Zur richtigen Zeit am richtigen Ort
Die Formel zur erfolgreichen Blattjagd klingt simpel: Dort, wo ein Rehbock in Hörweite ist, muss in der Zeit, in der er noch paarungswillig ist, aber keine Geiß hat, auf die richtige Weise geblattet
werden. Die wichtigste Variable ist dabei das „Wo“. „Der richtige Ort ist faktisch die halbe Miete beim Blatt-Erfolg“, sagt Bertram Graf Quadt. Grundsätzlich gilt: Man muss dort blatten, wo die Brunft tatsächlich stattfinden kann. Dazu braucht es vor allem eine passende Flächenstruktur: Uneinsehbare Flächen wie hohe Wiesen, aber auch Weizen- und Maisschläge, laden Bock und Geiß zum Brunfttreiben ein.

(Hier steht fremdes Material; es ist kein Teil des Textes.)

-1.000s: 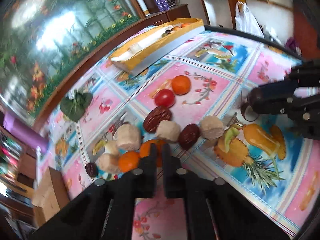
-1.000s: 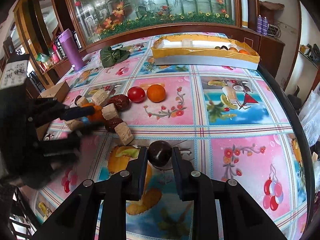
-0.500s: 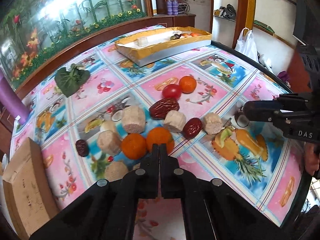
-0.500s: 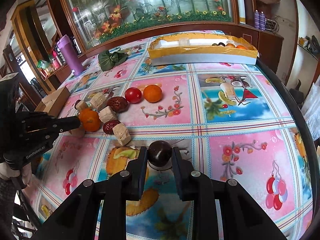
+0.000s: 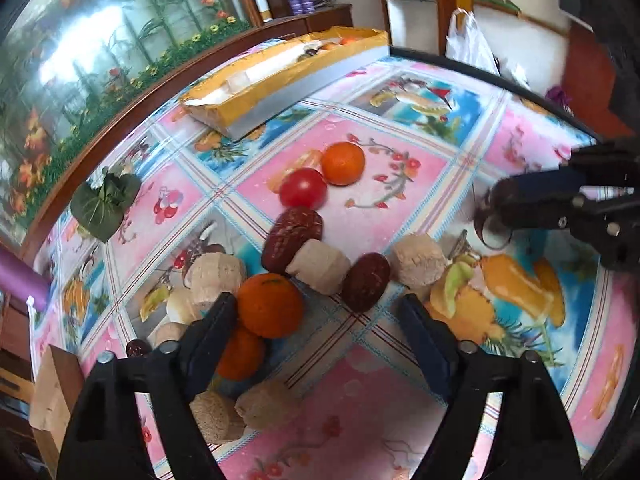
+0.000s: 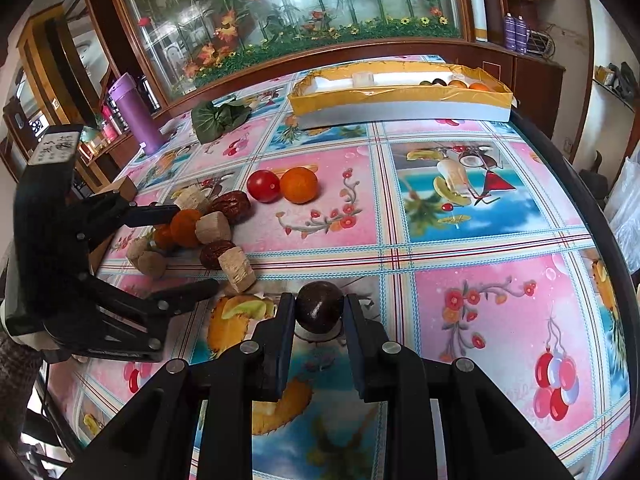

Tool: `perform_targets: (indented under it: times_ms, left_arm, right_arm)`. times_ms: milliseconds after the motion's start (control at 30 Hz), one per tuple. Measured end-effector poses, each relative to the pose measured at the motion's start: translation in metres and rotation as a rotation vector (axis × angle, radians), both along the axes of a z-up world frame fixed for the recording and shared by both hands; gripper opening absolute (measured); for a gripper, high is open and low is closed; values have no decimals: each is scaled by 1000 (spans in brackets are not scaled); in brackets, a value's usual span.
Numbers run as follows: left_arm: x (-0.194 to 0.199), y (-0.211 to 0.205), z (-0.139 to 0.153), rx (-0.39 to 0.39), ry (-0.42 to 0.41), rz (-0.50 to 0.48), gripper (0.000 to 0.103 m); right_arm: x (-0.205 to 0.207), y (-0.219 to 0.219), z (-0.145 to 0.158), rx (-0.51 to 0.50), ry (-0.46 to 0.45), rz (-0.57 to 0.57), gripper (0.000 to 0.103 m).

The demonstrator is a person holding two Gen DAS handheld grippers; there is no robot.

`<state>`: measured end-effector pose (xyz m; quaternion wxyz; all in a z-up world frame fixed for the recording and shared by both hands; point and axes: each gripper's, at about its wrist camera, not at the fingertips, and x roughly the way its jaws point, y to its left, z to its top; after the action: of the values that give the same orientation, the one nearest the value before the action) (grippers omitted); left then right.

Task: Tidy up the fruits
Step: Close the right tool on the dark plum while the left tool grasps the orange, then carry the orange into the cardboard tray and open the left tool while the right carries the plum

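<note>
My left gripper (image 5: 316, 312) is open wide, low over a pile of fruit. An orange (image 5: 270, 305) lies just inside its left finger, a second orange (image 5: 240, 354) behind that finger. Dark red dates (image 5: 366, 282), beige chunks (image 5: 320, 266), a tomato (image 5: 303, 188) and another orange (image 5: 343, 163) lie beyond. My right gripper (image 6: 318, 308) is shut on a dark round fruit (image 6: 319, 307) just above the tablecloth. The left gripper (image 6: 192, 252) shows at the left in the right wrist view.
A long yellow box (image 6: 400, 94) holding some fruit stands at the table's far edge. A green leafy bundle (image 6: 218, 117) and a purple bottle (image 6: 134, 112) are at the far left. A cardboard box (image 5: 50, 392) sits at the left edge. The table edge (image 6: 580, 184) curves along the right.
My left gripper went from shut to wide open and moved forward and down around the nearest orange. The right gripper stayed put with the dark fruit.
</note>
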<state>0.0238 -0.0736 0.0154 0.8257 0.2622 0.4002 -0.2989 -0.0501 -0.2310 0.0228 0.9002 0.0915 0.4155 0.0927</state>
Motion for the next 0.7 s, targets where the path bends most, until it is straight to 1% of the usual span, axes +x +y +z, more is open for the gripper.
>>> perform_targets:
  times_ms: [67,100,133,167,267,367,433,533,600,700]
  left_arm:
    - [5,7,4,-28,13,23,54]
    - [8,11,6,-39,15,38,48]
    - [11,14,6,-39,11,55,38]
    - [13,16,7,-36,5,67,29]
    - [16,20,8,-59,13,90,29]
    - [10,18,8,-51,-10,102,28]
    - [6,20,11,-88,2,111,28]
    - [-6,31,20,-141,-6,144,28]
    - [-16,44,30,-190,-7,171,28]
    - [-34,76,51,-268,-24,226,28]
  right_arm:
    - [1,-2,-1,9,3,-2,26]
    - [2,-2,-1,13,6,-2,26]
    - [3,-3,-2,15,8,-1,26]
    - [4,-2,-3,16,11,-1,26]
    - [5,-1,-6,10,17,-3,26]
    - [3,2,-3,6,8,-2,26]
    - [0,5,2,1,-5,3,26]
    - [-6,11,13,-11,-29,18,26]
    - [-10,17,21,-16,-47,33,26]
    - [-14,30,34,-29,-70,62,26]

Rehe lassen sich nur ungern vom Dunklen ins Helle locken. Erweckt der Blatter dennoch das Interesse, warten die Böcke an der Grenze von geschützter Deckung zu heller Freifläche beobachtend ab – oder rasen sofort auf die Lichtung, schauen, ob sie eine Geiß eräugen und verschwinden dann wieder. In jedem Fall verspielt sich der Jäger hier einen wichtigen Vorteil.

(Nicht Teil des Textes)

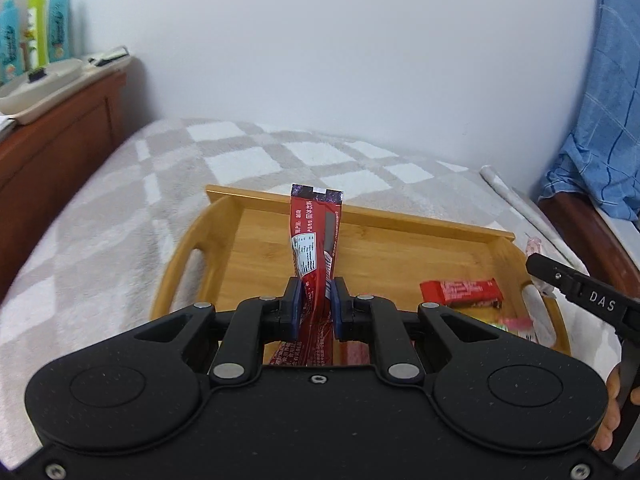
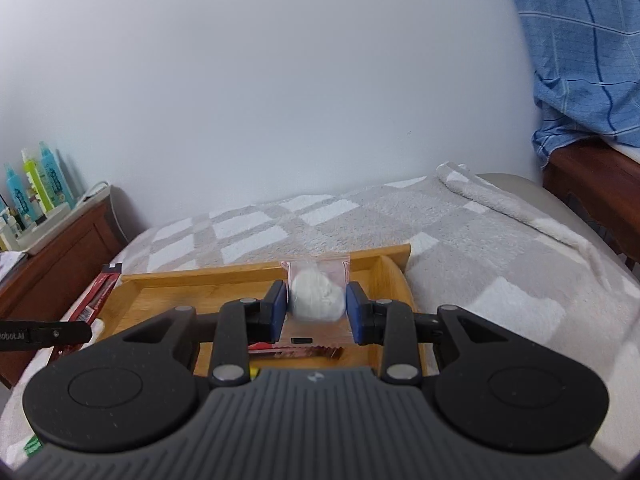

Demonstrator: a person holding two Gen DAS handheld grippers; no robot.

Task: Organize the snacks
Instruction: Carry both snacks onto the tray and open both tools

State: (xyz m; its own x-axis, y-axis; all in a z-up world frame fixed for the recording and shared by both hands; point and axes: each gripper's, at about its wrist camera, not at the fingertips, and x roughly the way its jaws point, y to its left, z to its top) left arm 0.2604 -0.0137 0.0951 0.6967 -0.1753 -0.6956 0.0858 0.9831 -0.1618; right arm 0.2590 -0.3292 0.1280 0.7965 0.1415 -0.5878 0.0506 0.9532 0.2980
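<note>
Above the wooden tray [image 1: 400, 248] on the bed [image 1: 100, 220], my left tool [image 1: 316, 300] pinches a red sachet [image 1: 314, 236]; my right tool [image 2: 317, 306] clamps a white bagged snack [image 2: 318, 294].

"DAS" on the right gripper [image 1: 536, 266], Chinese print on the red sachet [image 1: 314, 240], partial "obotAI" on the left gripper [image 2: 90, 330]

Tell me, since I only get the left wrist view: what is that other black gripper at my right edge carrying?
Observer: The right gripper is shut on a clear bag with a white, round snack inside.
Operator: Do both fingers touch it?
Observer: Yes, the blue fingers press it from either side.
Operator: What lies beneath it?
Observer: The right end of the wooden tray, as far as that view shows.
</note>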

Am Boden blattet es sich erfolgreicher als vom Hochsitz aus – denn Rehwild äugt nur ungern nach oben, weiß Quadt. Vor allem auf kurze Distanz können Jäger schnell auffliegen, denn die Böcke wissen: Geißen rufen nicht aus luftigen Höhen herab. Zudem empfindet Bertram Graf Quadt die Blattjagd vom Boden aus als reizvoller: „Es ist spannender, ich bin mehr gefordert, auf Augenhöhe und habe eine größere Auswahl an Positionen.“
Brunftzeit ist nicht Blattzeit
Um die richtige Zeit abzupassen, muss Jägerinnen und Jägern der Verlauf von Brunft und Blattzeit bewusst sein: Wann sind die Böcke in Ihrem Revier solo unterwegs? Ein wichtiger Indikator ist bereits die Setzzeit. Etwa 60 bis 64 Tage nach dem Setzen sind die Geißen wieder brunftig. Auf die Brunft folgen die „toten Tage“, wenn die Geißen beschlagen sind und die Böcke sich ausruhen. Ein paar Tage später beginnt die Suche nach brunftigen Geißen erneut – und die Blattzeit beginnt.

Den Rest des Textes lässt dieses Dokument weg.